» Exercise: The reply should consist of one number, the count of lines below in which the word "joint" appears.

» Recorded data:
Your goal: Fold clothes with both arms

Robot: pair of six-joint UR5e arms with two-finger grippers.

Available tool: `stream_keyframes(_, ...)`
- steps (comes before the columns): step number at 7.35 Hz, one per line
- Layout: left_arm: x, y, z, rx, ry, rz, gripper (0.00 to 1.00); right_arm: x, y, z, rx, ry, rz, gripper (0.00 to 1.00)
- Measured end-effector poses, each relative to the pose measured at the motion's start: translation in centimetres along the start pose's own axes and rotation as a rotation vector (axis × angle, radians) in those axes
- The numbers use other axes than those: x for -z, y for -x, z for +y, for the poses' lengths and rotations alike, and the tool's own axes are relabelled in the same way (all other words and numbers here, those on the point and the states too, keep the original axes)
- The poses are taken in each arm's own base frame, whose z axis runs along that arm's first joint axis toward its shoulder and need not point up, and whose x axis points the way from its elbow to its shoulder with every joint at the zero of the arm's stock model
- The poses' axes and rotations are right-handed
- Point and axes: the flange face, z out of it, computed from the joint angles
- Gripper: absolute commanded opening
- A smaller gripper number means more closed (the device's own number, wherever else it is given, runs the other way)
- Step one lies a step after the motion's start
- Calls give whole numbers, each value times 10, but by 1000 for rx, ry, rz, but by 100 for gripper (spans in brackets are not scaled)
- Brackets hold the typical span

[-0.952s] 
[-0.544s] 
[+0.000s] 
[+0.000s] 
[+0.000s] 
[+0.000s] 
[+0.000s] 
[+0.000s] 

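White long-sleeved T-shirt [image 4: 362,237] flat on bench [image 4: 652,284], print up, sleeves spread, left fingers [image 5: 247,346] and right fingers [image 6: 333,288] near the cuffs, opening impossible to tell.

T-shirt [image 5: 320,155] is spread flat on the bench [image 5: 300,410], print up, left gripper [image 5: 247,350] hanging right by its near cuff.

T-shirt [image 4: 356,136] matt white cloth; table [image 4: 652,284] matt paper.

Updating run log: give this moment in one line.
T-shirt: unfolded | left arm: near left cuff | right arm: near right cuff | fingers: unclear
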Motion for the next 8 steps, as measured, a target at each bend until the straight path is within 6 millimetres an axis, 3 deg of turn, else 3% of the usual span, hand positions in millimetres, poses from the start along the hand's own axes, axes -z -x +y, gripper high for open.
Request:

» Exercise output: 3